Insieme a decisionismo, l’altra parola chiave è arrogante. Vittorio Gorresio sulla Stampa chiosò al veleno. “Craxi porta con sé tutta l’arroganza e tutta la protervia degli apparatciki , cioè dei burocrati, dei portaborse improvvisamente saliti al trono”. Dopo le dimissioni da presidente del Partito democratico (carica ricoperta ora da Matteo Orfini, ex portavoce di D’Alema, ex giovane turco ora folgorato sulla via della Leopolda…) Gianni Cuperlo non usò tanti giri di parole. “Renzi è un arrogante, vuole comandare a basta”. Arrogante è anche il termine usato anche da Anna Finocchiaro, però accompagnato da“qualunquista e indecente”. Di certo Renzi non è uno aperto al dialogo.
E non si preoccupa di mediare. A chi non è d’accordo, contesta, protesta, obietta risponde a volte con sarcasmo ( “Fassina chi?”), altre con tracotanza ( “Di preferenze parla proprio Cuperlo entrato in Parlamento da nominato senza neanche essere passato dalle primarie”), altre con durezza ( “La Camusso e la Cgil deve capire che la musica è cambiata…”), altre ancora con sfrontatezza ( “Non lascio l’Italia a Mineo”).
Renzi è uno schiacciasassi. Non sei d’accordo sulla mia riforma istituzionale? Scatta l’epurazione dalla Commissione affari istituzionali, che molti chiamano sostituzione come se fosse una partita di calcio. E’ successo con Mineo, ma anche con Mauro, fatto liquidare dagli alleati in un batter di ciglia. E se non ci pensa lui, assistiamo all’autoesclusione.
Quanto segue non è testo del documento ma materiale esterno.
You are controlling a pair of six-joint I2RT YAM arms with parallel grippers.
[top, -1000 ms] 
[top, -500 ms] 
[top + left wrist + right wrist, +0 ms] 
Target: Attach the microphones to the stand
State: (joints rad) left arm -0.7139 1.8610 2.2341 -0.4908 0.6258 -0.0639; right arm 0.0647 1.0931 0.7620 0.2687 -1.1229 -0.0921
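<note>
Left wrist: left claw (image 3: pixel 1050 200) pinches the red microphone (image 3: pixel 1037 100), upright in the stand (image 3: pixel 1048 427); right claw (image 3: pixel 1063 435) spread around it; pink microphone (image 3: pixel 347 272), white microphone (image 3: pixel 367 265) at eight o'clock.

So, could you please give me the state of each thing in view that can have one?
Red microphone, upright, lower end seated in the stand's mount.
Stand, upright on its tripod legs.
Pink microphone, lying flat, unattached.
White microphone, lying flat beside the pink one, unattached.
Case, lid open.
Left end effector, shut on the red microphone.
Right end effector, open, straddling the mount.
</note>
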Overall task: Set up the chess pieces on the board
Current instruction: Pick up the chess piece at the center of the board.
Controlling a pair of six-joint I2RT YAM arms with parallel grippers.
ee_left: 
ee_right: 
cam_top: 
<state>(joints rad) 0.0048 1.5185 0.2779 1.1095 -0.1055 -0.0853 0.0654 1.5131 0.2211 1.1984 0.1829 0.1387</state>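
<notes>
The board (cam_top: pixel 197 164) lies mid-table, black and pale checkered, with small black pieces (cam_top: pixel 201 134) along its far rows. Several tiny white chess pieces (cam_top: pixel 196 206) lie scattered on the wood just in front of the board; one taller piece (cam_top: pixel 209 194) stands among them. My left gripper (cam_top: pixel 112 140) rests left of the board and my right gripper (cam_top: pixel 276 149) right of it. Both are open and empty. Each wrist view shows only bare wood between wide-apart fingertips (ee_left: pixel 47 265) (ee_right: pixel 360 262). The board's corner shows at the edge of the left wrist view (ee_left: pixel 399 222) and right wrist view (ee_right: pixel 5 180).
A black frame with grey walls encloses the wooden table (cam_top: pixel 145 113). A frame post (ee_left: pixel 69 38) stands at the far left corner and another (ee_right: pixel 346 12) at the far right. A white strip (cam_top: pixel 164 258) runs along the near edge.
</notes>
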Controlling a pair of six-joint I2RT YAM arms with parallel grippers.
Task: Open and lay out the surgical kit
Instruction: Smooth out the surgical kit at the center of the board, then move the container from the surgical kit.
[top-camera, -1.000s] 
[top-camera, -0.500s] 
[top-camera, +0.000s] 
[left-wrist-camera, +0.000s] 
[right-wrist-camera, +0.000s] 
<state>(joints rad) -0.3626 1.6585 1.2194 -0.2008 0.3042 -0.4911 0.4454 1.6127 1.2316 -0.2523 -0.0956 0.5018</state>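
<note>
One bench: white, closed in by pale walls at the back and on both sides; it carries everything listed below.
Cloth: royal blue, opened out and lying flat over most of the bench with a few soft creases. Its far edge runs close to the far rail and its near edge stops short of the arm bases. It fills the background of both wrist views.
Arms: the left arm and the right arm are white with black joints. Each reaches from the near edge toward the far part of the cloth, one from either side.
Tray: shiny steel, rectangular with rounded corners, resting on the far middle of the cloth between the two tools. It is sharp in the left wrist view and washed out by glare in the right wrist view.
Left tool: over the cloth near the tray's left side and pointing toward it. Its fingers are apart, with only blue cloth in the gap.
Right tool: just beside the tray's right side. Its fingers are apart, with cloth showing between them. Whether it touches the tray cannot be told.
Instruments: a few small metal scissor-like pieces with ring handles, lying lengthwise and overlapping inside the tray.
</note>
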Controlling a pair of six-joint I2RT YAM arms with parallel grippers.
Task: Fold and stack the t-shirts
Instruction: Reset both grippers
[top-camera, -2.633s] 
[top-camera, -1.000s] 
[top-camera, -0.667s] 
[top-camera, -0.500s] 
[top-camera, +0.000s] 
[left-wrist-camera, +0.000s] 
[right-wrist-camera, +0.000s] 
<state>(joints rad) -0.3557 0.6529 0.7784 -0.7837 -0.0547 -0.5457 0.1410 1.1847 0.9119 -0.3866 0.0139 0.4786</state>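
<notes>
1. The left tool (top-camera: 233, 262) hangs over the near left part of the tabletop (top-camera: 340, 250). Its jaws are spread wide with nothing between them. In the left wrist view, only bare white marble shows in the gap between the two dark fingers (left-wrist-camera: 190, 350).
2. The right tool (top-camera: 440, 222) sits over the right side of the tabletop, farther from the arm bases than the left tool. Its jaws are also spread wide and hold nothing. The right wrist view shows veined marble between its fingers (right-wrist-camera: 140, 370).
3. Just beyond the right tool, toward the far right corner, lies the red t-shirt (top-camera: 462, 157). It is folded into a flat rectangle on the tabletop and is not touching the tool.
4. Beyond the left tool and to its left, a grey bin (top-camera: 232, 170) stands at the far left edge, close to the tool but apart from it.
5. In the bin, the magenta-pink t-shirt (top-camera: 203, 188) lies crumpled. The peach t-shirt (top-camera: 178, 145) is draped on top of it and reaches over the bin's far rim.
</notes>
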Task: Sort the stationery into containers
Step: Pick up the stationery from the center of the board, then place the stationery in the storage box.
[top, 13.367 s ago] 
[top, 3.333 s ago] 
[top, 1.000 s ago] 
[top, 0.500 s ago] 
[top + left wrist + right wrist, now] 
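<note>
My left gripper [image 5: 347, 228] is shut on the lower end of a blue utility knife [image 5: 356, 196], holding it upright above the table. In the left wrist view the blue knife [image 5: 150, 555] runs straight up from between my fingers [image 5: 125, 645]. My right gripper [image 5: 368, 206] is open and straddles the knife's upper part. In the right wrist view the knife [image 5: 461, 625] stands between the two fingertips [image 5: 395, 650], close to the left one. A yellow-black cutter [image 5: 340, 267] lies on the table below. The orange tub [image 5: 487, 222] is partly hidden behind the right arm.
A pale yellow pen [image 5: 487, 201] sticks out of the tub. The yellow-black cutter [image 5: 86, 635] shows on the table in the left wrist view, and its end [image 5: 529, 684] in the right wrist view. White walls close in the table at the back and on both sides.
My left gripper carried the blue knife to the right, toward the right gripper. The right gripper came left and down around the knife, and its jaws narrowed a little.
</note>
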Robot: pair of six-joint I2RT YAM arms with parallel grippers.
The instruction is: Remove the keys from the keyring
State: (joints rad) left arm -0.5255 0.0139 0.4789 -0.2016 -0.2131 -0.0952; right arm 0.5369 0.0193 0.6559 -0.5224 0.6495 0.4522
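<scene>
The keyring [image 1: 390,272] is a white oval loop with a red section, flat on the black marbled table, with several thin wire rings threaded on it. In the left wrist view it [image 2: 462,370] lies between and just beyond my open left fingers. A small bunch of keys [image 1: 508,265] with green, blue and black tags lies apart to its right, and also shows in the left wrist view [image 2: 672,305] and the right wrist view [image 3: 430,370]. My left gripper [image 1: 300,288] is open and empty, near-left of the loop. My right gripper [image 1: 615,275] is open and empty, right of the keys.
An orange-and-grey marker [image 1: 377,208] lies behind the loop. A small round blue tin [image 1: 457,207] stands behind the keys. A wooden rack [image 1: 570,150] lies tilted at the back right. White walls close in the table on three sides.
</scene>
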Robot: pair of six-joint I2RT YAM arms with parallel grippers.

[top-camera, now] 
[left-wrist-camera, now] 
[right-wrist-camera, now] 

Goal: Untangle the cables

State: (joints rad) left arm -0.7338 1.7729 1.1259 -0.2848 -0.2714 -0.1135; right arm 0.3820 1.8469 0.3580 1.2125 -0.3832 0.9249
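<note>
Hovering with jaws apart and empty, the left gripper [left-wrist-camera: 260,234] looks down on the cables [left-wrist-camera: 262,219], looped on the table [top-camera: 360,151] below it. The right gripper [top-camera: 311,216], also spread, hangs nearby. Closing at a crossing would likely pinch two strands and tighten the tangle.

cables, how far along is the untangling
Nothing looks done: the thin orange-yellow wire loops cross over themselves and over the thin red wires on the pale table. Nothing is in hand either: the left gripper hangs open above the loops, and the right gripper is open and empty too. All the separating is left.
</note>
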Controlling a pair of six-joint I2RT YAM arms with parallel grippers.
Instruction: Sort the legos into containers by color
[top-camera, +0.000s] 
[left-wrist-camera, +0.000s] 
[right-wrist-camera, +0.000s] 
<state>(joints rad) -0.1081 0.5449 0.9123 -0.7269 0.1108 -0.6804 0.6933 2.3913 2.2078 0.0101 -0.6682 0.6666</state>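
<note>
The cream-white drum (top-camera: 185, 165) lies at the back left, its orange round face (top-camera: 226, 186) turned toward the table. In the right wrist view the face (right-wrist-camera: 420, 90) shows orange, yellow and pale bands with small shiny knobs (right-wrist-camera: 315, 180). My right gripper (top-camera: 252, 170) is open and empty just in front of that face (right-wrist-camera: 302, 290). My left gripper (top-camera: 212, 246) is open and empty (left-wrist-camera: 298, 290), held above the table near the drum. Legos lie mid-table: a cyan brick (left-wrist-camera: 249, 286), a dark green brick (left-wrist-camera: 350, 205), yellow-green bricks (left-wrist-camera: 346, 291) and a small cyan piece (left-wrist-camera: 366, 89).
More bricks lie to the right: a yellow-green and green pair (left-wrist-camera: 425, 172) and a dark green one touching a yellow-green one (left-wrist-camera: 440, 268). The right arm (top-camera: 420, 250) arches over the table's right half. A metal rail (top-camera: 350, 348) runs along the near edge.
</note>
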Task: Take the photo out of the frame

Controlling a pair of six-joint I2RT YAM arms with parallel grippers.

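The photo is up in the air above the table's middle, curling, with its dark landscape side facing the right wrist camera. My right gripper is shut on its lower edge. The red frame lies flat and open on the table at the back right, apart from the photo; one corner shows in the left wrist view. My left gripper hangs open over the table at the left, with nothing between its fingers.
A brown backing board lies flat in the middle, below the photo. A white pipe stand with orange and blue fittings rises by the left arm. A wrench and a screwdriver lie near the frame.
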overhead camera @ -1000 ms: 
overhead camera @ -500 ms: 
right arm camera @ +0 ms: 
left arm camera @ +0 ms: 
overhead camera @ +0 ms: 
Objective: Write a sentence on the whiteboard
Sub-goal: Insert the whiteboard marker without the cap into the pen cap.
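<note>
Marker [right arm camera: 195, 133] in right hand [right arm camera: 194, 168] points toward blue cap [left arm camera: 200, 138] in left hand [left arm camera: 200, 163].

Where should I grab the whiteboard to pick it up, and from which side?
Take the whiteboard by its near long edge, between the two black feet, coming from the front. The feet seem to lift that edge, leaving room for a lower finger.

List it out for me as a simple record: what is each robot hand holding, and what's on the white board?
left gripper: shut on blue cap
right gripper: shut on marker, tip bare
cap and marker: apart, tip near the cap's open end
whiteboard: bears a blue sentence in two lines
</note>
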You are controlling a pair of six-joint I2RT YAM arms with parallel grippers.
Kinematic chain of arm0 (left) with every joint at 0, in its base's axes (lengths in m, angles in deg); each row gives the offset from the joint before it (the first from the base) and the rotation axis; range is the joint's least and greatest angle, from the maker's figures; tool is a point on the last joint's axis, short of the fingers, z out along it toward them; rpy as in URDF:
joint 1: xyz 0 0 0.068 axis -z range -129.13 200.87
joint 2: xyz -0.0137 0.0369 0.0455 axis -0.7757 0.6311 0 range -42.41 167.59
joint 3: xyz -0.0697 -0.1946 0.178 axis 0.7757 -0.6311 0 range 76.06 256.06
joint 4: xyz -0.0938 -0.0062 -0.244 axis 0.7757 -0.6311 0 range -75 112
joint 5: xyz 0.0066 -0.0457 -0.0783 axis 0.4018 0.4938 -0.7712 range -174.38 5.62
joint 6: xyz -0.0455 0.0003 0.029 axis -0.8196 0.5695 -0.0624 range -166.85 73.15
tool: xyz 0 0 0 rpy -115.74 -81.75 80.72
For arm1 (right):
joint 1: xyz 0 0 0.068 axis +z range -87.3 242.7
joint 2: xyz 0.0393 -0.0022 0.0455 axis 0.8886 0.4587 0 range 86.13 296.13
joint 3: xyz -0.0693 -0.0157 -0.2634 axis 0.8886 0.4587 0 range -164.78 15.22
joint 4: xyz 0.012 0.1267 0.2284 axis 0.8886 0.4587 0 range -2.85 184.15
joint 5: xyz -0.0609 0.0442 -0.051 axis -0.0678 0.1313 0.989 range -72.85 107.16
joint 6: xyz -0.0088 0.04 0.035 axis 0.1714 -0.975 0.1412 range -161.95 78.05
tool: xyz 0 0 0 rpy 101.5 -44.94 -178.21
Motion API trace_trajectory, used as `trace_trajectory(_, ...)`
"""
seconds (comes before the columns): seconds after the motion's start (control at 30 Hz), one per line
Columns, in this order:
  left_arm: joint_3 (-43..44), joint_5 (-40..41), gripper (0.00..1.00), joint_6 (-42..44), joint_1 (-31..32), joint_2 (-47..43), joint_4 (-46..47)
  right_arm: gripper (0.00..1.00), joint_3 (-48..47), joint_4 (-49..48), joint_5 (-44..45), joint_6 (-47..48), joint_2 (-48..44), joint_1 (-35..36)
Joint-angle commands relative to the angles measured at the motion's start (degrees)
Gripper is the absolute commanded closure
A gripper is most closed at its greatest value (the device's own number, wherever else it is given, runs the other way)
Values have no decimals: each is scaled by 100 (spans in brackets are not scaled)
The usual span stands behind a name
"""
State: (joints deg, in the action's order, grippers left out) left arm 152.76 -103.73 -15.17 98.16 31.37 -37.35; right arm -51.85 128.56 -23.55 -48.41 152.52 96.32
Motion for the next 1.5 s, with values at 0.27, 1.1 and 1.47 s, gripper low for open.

Alessandro Maran, senatore di Scelta civica, si è dimesso da relatore sulla legge del finanziamento ai partiti perché, parole sue, “ non mi va di essere preso a calci”.
Sono passati trent’anni, diecimila giorni che hanno segnato il Paese. La ricerca dell’efficientismo, il decisionismo che ai tempi di Craxi veniva non solo guardato con sospetto ma confuso con autoritarismo, deriva padronale, “un pericolo per la democrazia”, la definì Enrico Berlinguer, icona spolverata di un partito che non esiste più; quel decisionismo per i soliti noti malato, dicevamo, oggi si è trasformato a sinistra in sinonimo di riformismo, modernizzazione, sburocratizzazione, efficientismo. Il nuovo che avanza, insomma. E se è molto simile, al vecchio che è stato combattuto con le unghie e con i denti, poco importa. Finalmente la sinistra italiana ha trovato un uomo vincente, il suo Craxi, il suo Berlusconi, fate un po’ voi ( a seconda della statura politica che si vuole dare al personaggio), l’uomo che prende i voti e che fa vincere. Renzi è stato acutamente definito il figlio-padrone (perché padre-padrone non è una bella immagine…) della sinistra. Ma addolcito il termine non cambia la sostanza: è solo lui quello che comanda. “Perché io so io e voi non siete un cazzo..” Già, il Marchese del Giglio.